Rifampicin + Isoniazid

Generic Medicine Info
Indications and Dosage
Adult: Each tab contains rifampicin and isoniazid (mg): <50 kg: 3 tab of 150/100 once daily; ≥50 kg once daily: 2 tab of 300/150 once daily.
Hepatic Impairment
Max: 8 mg/kg daily.
Should be taken on an empty stomach. Take at least 30 min before or 2 hr after meals.
Hypersensitivity. Patient w/ jaundice. Concomitant use w/ saquinavir/ritonavir combination.
Special Precautions
History of DM, psychosis, peripheral neuropathy. Patient w/ HIV infection, porphyria, malnutrition, slow acetylator status, epilepsy and alcohol dependence. Hepatic and severe renal impairment. Elderly. Pregnancy and lactation.
Adverse Reactions
GI symptoms (e.g. anorexia, nausea, vomiting, constipation, diarrhoea), alterations in liver function, peripheral neuritis, optic neuritis, headache, drowsiness, convulsions, vertigo, blood disorders (e.g. leucopenia, haemolytic anaemia, aplastic anaemia, eosinophilia), dry mouth, itching w/ or w/o rash, flushing, urticaria, rash, purpura, pancreatitis, oedema, interstitial pneumonitis, hyperreflexia, hyperglycaemia, adrenal insufficiency, gynaecomastia, menstrual disturbances, difficulty in micturition, muscular weakness, myopathy, SLE-like syndrome, pellagra, exfoliative dermatitis, pemphigus, toxic epidermal necrolysis, pemphigoid reactions, orange-red discolouration of urine, saliva and other body secretions; hearing loss and tinnitus, influenza-like symptoms, resp symptoms, collapse and shock, thrombocytopenic purpura, disseminated intravascular coagulation, acute renal failure. Rarely, psychoses, pemphigoid reaction, erythema multiforme, Lyells syndrome and vasculitis.

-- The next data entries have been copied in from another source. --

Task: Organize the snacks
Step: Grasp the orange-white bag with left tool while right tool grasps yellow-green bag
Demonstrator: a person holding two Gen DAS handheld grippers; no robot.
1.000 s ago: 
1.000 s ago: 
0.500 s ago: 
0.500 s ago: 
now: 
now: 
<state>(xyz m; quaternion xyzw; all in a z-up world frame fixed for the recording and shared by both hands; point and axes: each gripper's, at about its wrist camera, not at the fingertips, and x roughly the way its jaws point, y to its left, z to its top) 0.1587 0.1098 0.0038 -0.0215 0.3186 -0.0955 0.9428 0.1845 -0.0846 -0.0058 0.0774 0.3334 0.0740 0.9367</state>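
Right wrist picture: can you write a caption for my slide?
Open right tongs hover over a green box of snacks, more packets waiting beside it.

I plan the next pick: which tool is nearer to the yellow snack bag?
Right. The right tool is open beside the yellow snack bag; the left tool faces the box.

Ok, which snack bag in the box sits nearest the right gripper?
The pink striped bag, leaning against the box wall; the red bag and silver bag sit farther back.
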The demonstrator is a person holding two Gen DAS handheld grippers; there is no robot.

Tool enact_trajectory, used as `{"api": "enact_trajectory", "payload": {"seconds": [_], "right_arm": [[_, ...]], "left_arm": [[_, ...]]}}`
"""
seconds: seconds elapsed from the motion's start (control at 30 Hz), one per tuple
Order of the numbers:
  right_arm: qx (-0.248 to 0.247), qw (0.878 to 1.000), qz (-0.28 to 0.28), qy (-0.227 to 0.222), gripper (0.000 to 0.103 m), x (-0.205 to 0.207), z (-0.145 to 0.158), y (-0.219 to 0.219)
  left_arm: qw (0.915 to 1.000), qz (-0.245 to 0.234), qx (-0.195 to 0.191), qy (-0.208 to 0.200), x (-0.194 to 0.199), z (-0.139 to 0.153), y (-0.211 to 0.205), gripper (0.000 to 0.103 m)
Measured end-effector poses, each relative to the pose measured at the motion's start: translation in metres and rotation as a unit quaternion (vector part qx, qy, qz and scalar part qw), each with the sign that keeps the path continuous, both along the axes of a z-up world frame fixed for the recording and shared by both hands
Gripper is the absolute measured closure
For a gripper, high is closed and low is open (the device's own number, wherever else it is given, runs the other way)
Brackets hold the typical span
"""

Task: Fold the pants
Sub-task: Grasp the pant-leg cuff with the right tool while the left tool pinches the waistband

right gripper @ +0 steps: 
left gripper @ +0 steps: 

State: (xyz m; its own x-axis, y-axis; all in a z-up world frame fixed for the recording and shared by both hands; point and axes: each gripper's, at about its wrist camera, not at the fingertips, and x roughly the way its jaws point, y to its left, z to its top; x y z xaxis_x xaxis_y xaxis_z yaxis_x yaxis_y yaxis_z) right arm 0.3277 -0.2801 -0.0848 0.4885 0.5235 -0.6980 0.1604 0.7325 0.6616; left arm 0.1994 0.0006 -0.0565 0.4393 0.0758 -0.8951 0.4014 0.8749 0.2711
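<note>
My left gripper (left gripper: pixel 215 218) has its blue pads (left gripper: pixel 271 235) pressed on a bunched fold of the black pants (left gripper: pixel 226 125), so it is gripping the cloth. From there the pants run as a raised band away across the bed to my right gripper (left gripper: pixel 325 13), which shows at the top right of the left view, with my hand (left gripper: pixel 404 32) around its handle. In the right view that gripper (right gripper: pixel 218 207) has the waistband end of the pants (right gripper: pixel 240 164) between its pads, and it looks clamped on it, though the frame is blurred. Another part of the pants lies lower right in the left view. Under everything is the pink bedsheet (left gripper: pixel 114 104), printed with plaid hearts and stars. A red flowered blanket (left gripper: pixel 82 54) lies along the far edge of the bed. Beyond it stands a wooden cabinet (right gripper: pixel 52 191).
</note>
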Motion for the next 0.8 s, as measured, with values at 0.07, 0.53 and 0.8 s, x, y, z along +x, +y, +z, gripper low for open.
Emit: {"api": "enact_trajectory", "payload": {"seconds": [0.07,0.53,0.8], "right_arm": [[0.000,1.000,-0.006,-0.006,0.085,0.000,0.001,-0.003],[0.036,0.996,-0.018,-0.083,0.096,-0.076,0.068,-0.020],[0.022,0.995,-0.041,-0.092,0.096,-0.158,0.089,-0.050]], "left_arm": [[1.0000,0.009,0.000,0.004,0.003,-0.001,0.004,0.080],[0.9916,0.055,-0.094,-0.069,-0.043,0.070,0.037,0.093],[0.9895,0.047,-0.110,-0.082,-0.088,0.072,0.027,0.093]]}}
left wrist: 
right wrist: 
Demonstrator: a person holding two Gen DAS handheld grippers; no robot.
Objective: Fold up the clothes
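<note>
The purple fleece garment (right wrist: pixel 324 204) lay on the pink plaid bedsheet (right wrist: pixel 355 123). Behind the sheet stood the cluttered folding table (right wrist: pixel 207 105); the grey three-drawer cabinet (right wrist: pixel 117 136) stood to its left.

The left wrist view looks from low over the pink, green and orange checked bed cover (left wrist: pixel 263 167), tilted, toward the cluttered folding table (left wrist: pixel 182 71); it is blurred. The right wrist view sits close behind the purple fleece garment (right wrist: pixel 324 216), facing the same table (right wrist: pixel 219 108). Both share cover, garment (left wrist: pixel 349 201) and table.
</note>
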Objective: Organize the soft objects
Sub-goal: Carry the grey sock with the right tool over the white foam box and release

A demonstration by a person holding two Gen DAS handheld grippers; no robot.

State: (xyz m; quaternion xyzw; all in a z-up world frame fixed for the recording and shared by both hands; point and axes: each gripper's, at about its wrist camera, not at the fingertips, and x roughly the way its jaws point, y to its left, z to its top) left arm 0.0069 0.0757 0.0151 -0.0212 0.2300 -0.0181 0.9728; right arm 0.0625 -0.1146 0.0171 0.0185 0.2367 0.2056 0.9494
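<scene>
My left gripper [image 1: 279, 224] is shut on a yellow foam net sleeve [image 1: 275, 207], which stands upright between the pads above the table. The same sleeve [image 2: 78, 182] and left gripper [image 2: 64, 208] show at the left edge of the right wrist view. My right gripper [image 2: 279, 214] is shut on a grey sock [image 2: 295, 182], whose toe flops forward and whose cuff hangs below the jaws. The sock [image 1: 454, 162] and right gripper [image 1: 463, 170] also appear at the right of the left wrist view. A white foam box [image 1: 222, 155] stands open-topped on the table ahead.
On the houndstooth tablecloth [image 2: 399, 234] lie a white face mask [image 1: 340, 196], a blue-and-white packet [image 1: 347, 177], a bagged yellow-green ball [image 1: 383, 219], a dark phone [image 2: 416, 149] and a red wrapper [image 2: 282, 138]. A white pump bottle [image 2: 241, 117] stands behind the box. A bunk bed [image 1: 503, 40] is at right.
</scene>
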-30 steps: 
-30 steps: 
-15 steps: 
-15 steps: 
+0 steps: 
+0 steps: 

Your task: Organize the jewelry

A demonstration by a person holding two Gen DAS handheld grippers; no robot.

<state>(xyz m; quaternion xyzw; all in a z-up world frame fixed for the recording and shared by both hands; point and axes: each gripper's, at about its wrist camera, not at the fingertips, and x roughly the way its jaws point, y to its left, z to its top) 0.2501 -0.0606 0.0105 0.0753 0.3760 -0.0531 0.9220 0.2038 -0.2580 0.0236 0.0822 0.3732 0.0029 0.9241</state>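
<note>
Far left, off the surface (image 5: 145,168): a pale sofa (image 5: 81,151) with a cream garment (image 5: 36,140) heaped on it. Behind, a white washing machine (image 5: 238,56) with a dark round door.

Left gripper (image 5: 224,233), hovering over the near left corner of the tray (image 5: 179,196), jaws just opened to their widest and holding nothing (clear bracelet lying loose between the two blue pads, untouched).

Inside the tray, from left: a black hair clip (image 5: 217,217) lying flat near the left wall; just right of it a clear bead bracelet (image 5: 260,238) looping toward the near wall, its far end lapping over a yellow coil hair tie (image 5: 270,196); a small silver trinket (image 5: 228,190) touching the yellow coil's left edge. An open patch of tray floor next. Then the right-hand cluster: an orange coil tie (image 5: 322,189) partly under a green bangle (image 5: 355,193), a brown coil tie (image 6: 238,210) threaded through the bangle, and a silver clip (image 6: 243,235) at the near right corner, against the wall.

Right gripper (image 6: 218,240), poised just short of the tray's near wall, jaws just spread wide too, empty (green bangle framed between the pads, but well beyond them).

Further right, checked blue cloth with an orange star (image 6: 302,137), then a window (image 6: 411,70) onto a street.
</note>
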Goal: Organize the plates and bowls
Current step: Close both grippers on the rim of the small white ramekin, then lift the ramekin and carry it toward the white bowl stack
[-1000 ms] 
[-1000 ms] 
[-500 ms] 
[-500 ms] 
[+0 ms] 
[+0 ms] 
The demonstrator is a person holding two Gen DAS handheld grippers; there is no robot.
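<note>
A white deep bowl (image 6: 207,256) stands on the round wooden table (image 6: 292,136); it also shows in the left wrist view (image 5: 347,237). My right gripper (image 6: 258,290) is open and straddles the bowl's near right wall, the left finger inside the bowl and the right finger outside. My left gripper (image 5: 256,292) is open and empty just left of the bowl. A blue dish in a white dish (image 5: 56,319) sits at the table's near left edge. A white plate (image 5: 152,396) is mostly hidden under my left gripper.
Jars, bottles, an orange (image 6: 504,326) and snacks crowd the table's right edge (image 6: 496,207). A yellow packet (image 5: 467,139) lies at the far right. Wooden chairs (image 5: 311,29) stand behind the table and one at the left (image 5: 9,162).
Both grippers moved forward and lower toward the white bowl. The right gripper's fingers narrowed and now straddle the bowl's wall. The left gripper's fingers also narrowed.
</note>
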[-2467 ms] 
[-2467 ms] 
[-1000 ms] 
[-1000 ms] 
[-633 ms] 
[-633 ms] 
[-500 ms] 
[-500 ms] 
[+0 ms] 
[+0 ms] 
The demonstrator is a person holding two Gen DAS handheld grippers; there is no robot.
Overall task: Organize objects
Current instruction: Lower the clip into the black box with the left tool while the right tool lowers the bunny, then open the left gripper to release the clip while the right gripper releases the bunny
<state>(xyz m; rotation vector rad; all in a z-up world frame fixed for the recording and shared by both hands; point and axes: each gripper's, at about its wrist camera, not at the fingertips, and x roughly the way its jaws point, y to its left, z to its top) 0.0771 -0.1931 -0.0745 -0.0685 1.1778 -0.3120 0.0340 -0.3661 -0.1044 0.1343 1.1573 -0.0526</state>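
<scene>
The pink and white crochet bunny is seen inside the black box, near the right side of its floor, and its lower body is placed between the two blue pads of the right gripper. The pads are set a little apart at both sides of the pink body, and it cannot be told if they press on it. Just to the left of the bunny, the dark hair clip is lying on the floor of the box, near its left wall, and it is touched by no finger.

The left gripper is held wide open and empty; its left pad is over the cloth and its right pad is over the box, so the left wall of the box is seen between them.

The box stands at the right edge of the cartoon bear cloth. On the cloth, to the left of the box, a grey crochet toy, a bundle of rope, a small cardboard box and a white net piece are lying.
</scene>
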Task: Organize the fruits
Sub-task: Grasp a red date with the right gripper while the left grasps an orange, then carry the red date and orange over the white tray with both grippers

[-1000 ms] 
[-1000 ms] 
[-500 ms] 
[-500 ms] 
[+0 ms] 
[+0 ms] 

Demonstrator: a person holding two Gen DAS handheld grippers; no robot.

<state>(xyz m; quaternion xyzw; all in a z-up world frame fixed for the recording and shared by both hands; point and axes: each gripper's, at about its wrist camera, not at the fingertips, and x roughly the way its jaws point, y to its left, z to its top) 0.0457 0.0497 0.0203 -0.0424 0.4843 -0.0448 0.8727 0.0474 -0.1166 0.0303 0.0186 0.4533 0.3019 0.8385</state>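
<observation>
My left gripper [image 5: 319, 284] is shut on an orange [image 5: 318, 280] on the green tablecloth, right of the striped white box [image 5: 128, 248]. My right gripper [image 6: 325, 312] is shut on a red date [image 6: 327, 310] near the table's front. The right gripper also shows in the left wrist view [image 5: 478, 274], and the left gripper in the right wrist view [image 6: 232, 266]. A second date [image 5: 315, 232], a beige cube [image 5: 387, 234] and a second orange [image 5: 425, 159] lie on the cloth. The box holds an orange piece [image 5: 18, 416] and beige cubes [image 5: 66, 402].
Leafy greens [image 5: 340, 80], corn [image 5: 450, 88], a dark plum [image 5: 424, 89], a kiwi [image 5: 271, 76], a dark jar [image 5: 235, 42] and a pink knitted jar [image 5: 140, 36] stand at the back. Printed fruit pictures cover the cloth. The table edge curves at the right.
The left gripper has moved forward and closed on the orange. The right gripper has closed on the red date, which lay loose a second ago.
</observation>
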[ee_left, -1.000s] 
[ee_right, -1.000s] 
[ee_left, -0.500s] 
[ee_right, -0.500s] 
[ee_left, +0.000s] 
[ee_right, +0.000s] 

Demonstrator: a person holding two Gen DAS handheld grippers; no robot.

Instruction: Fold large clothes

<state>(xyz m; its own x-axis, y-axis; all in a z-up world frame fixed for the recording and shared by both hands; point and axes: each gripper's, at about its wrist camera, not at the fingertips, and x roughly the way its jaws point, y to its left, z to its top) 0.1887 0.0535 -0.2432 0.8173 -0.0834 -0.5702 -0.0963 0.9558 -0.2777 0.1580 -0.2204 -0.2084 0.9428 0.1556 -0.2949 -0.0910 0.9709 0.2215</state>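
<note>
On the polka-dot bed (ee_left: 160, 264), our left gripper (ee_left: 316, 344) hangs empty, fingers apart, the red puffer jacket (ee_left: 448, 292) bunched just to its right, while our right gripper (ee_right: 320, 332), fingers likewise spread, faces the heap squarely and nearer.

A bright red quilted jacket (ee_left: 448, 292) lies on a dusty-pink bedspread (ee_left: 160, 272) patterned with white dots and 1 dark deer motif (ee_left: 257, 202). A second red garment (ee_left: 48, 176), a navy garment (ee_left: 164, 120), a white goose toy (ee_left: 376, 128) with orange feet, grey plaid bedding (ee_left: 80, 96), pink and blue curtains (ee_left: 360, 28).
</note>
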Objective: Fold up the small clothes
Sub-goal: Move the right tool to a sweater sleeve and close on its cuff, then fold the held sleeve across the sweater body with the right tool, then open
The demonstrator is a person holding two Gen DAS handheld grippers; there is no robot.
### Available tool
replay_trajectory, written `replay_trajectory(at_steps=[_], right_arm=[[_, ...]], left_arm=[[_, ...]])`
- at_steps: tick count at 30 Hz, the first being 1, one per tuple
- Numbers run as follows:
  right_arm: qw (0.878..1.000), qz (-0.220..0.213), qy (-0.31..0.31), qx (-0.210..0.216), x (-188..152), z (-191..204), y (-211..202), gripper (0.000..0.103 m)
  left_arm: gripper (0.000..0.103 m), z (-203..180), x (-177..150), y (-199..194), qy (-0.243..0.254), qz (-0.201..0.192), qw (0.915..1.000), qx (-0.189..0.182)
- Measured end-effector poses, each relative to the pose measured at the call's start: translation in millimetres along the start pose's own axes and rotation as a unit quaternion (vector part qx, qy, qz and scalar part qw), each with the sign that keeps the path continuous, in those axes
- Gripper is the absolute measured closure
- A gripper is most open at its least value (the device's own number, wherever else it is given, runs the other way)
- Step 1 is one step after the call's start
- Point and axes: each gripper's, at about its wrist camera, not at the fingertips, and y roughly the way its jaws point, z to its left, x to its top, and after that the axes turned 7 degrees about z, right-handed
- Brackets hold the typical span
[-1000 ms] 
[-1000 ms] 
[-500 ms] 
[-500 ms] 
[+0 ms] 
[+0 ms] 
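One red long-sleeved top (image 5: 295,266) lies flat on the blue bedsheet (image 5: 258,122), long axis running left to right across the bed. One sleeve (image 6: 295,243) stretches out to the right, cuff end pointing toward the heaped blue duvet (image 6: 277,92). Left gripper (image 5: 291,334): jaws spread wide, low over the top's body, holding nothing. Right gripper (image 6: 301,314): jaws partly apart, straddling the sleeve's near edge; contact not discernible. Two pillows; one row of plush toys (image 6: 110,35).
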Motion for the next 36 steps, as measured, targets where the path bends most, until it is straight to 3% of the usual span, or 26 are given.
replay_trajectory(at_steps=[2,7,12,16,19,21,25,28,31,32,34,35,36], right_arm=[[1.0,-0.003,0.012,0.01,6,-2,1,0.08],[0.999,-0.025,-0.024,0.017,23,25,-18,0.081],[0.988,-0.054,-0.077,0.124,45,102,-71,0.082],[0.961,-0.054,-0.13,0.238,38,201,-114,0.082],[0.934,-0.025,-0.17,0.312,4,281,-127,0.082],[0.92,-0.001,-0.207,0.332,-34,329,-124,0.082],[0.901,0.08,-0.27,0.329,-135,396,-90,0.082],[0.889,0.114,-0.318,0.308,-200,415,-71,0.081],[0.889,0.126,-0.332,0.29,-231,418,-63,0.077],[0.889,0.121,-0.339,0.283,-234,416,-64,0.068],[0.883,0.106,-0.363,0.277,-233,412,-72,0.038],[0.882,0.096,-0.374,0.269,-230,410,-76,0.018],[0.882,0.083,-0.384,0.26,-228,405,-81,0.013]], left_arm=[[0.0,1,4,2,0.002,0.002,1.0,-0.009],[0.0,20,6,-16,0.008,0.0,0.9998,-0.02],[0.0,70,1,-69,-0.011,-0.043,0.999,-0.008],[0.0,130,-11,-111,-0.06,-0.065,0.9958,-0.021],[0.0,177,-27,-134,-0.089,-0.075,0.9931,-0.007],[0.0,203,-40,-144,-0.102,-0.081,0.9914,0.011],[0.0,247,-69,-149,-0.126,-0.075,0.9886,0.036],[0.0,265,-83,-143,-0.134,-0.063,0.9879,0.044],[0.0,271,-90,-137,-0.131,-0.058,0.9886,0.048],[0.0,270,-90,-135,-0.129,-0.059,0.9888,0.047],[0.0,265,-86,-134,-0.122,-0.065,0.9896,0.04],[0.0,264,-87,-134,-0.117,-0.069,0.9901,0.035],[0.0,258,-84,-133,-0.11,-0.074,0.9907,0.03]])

Potentially Fatal: Severe/fatal hepatitis (e.g. jaundice).
Patient Counseling Information
May impair ability to drive or operate machinery. May produce a reddish colouration of the urine, sweat, sputum, and tears. May permanently stain soft contact lenses. Patient should change from oral contraceptives to non-hormonal methods of birth control.
Monitoring Parameters
Monitor hepatic enzymes and function, bilirubin, serum creatinine, CBC and platelet count.
Symptoms: Rifampicin: Nausea, vomiting, abdominal pain, pruritus, headache, increasing lethargy, unconsciousness, transient increases in liver enzymes and/or bilirubin; brownish-red or orange colouration of the skin, urine, sweat, saliva and faeces; facial or periorbital oedema, hypotension, sinus tachycardia, ventricular arrhythmias, seizures, cardiac arrest. Isoniazid: Nausea, vomiting, dizziness, slurred speech, blurred vision, visual hallucinations, resp distress, CNS depression, progressing rapidly from stupor to profound coma, along w/ severe, intractable seizures; severe metabolic acidosis, acetonuria, hyperglycaemia. Management: Perform gastric lavage as soon as possible, followed by admin of activated charcoal. Antiemetic drug may be required to control severe nausea and vomiting. Symptomatic and supportive treatment, including airway patency. May admin IV pyridoxine if acute isoniazid overdose is suspected, or anticonvulsant therapy in seizures not controlled by pyridoxine. Na bicarbonate should be given to control metabolic acidosis.
Drug Interactions
May reduce effectivity of hormonal contraceptives. Reduced absorption w/ antacids. May decrease plasma concentrations of antivirals (e.g. atazanavir, darunavir, fosamprenavir), atovaquone w/ rifampicin. Rifampicin may reduce serum levels of the following drugs: anticonvulsants (e.g., phenytoin), antiarrhythmics (e.g. disopyramide), oral anticoagulants, antifungals (e.g. ketoconazole), barbiturates, β-blockers, Ca channel blockers (e.g. diltiazem), chloramphenicol, clarithromycin, corticosteroids, ciclosporin, cardiac glycosides, clofibrate, dapsone, diazepam, doxycycline, fluoroquinolones (e.g. ciprofloxacin), haloperidol, oral hypoglycemic agents (sulfonylureas), levothyroxine, methadone, narcotic analgesics, progestins, quinine, tacrolimus, theophylline, TCAs (e.g. amitriptyline, nortriptyline) and zidovudine. Increased risk of hepatotoxicity w/ halothane. Isoniazid may inhibit the metabolism of anticonvulsants (e.g. carbamazepine, phenytoin), benzodiazepines (e.g. diazepam), haloperidol, ketoconazole, theophylline, and warfarin. May enhance the CNS effects of meperidine, cycloserine, and disulfiram w/ isoniazid. Loss of glucose control in patients on oral hypoglycaemics w/ isoniazid.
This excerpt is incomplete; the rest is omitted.